Oilers vs. Stars Game 5 Recap: Edmonton Storms into Cup Final with 6-3 Win
The Edmonton Oilers are heading back to the Stanley Cup Final, and they didn’t waste any time making it official.
Edmonton jumped out to a 3-0 lead in the first eight minutes of Game 5 and never looked back, knocking out the Dallas Stars with a 6-3 win Thursday night at American Airlines Center. It’s the second straight year the Oilers have ended the Stars’ season in the Western Conference Final.
Connor McDavid had a goal and an assist, and Corey Perry, who turned 40 just two weeks ago, opened the scoring on the power play. Edmonton will now face the Florida Panthers in a rematch of last year’s Final, starting Wednesday in Alberta.
“We’ve been thinking about this since last summer,” McDavid said. “Not just getting back here, but finishing it.”
Perry’s tap-in goal just 2:31 into the game got things rolling, and the Stars unraveled fast. Mattias Janmark beat Jake Oettinger five-hole on a breakaway five minutes later, and less than a minute after that, Jeff Skinner, playing in his first playoff game since April, poked in his first career postseason goal to make it 3-0.
That was it for Oettinger, who got the hook after allowing two goals on two shots. Casey DeSmith came in and held the line as best he could, but Dallas never fully recovered.
Jason Robertson scored twice for the Stars, and Roope Hintz added a power-play goal to cut the deficit to 3-2 in the second. But with the crowd just starting to believe, McDavid snatched the energy right back, taking a blocked shot the other way on a breakaway and finishing through DeSmith’s pads to restore the two-goal lead.
“He’s built for that moment,” Oilers defenceman Darnell Nurse said. “Big play, big time.”

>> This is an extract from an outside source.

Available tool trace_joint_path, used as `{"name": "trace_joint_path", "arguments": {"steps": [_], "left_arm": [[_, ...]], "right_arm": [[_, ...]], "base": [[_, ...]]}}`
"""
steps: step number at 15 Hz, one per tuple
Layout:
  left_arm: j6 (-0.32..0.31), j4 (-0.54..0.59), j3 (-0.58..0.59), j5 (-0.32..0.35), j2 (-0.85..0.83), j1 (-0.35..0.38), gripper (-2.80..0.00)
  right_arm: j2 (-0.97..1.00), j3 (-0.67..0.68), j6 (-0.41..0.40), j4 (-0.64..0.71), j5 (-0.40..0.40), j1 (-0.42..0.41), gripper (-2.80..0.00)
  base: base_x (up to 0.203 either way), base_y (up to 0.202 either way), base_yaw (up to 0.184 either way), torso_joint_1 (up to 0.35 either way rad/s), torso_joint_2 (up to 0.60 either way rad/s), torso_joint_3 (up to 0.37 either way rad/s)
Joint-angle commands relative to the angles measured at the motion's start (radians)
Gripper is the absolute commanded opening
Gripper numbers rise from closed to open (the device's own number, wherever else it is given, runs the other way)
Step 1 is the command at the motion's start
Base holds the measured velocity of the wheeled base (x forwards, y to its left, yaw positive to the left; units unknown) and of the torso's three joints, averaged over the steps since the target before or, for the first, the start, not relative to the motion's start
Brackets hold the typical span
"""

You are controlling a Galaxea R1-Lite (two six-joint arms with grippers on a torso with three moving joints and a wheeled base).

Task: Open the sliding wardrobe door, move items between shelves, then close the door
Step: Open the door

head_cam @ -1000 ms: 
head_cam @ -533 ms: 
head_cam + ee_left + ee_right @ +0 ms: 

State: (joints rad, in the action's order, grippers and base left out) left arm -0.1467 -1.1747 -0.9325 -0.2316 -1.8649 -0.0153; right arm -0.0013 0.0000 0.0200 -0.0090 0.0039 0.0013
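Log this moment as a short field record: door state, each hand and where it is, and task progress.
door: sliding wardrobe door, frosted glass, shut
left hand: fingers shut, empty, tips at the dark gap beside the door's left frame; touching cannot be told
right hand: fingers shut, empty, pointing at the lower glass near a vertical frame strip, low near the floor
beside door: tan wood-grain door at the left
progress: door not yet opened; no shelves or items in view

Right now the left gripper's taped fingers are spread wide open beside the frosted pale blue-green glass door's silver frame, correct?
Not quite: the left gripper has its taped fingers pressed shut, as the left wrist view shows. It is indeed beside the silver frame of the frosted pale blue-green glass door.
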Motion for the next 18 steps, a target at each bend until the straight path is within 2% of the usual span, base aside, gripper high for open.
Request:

Robertson’s second goal early in the third gave Dallas one last push, but Evander Kane answered just three minutes later, banking in a weird-angle shot off a defender. Kasperi Kapanen sealed it with an empty-netter in the final seconds.
The Stars, once again, were left watching another team celebrate in the conference final. It’s the third straight year Dallas has reached this round and fallen short.
“I’m proud of our guys, but we need to be better when we get here,” head coach Pete DeBoer said. “We’ve got to find another level.”
McDavid finished with his 100th career playoff assist, hitting the milestone in just his 90th postseason game, which is the second-fastest in NHL history behind Wayne Gretzky. Perry, meanwhile, now has seven goals this postseason, the most by any player age 39 or older.